§ What the task requires
Print the line containing "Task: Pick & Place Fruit" and every later line of the records. Keep each one exactly as given, ending with the last.

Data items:
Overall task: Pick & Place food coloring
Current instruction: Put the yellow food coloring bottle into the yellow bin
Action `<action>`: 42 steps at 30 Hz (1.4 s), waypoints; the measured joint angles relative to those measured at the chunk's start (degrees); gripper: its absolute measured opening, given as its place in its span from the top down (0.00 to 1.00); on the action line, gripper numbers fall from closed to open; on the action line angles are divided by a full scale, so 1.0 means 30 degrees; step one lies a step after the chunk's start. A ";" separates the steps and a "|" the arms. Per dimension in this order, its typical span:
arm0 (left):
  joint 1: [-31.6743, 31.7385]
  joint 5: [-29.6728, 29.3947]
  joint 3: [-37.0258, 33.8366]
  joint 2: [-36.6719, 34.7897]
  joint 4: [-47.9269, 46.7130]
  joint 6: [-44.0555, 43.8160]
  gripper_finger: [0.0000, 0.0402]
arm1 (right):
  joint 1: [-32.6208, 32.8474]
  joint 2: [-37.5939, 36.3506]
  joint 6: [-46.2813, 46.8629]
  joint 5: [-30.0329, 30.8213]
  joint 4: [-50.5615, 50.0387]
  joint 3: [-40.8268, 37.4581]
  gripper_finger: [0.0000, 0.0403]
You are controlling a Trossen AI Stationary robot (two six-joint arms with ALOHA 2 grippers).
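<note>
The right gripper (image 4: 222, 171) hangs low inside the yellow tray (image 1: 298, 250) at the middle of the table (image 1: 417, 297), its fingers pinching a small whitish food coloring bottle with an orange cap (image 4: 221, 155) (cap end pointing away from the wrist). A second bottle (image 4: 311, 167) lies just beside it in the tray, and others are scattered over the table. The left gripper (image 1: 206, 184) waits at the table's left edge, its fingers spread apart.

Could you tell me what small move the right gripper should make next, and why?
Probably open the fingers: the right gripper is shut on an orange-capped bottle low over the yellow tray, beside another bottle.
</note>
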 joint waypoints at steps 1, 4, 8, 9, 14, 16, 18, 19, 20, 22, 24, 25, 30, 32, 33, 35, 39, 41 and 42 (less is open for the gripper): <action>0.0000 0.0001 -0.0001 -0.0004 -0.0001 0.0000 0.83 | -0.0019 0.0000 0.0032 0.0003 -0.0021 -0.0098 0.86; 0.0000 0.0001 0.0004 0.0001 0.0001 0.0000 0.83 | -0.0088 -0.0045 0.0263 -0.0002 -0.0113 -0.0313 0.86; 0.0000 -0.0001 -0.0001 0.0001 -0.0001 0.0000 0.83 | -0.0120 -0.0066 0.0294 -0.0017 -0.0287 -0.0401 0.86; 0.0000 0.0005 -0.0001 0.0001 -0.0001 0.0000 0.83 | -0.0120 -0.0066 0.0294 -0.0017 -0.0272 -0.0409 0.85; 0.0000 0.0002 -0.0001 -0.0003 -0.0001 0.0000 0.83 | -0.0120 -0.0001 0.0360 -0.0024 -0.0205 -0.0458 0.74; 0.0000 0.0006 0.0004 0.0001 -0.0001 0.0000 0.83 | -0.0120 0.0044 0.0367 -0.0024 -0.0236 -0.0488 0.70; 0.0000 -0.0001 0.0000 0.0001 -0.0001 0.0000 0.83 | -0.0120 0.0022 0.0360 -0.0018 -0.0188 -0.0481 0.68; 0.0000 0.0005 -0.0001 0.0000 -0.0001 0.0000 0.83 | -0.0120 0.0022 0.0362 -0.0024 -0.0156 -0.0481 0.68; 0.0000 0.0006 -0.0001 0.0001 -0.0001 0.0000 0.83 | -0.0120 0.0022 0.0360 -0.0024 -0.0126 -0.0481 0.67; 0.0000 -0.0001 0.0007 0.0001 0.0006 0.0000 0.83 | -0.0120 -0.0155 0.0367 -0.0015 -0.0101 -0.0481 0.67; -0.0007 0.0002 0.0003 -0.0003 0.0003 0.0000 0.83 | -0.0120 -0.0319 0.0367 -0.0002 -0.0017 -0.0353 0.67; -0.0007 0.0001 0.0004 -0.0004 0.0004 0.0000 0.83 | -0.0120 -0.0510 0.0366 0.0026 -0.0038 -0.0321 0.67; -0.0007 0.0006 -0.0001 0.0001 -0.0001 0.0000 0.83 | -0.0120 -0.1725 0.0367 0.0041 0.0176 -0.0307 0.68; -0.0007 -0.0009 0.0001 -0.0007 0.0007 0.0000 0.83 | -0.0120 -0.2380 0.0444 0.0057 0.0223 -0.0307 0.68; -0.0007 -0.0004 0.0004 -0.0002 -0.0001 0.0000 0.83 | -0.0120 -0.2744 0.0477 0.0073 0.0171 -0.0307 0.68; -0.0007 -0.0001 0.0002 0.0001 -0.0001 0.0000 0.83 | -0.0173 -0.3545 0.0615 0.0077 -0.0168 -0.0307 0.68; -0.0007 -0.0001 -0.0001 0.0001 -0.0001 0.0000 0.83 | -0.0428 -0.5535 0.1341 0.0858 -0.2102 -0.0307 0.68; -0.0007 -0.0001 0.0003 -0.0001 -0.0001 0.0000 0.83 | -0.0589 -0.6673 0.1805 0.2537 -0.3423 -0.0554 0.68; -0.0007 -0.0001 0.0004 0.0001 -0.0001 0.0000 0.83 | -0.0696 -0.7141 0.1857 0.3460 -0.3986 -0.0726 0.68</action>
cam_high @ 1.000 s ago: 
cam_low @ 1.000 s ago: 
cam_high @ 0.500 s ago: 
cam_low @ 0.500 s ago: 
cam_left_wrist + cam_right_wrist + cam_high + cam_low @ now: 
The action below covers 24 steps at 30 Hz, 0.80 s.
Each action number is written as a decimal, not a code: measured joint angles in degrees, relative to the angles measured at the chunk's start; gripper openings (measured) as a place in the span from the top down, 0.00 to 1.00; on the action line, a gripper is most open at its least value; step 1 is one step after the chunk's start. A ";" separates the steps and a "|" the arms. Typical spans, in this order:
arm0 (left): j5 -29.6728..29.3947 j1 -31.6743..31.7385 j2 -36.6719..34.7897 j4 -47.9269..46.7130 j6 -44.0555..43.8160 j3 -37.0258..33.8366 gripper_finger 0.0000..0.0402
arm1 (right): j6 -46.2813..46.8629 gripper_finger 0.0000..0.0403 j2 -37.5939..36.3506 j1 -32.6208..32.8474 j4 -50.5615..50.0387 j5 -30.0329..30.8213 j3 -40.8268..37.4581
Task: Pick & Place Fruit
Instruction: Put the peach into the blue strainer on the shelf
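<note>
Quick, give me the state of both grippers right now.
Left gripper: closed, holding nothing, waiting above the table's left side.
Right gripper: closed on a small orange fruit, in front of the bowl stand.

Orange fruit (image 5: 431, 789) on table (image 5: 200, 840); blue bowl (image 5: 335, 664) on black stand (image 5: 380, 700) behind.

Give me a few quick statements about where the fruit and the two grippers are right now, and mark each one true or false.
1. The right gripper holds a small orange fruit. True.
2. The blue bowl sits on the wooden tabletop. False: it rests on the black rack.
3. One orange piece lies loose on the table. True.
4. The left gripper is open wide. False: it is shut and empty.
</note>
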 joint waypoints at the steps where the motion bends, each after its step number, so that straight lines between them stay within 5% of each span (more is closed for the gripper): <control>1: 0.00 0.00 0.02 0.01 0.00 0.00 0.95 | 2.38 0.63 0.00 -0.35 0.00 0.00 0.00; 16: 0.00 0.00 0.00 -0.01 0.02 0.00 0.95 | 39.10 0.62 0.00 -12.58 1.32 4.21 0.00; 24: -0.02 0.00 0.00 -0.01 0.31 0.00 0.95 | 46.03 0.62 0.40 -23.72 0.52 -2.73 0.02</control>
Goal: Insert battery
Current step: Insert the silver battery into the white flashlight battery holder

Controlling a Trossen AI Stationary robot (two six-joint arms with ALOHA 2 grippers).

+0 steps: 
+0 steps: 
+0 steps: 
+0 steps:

§ Solution for this problem
Task: Pick & Place Fruit
Instruction: Put the peach into the blue strainer on the shelf
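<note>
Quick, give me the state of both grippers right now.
Left gripper: closed, holding nothing, waiting above the table's left side.
Right gripper: closed on a small orange fruit, in front of the bowl stand.

Orange fruit (image 5: 431, 789) on table (image 5: 200, 840); blue bowl (image 5: 335, 664) on black stand (image 5: 380, 700) behind.

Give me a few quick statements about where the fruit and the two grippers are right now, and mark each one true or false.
1. The right gripper holds a small orange fruit. True.
2. The blue bowl sits on the wooden tabletop. False: it rests on the black rack.
3. One orange piece lies loose on the table. True.
4. The left gripper is open wide. False: it is shut and empty.
</note>
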 joint waypoints at the steps where the motion bends, each after its step number, so that straight lines between them stay within 5% of each span (more is closed for the gripper): <control>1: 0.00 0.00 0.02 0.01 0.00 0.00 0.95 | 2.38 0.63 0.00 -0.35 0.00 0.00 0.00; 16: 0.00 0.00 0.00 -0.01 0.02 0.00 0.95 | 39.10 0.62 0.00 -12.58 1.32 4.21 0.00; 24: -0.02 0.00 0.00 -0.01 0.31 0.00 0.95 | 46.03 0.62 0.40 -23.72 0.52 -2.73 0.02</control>
Goal: Insert battery
Current step: Insert the silver battery into the white flashlight battery holder

Controlling a Trossen AI Stationary robot (two six-joint arms with ALOHA 2 grippers).

+0 steps: 
+0 steps: 
+0 steps: 
+0 steps:

Exercise complete, with nothing further to add.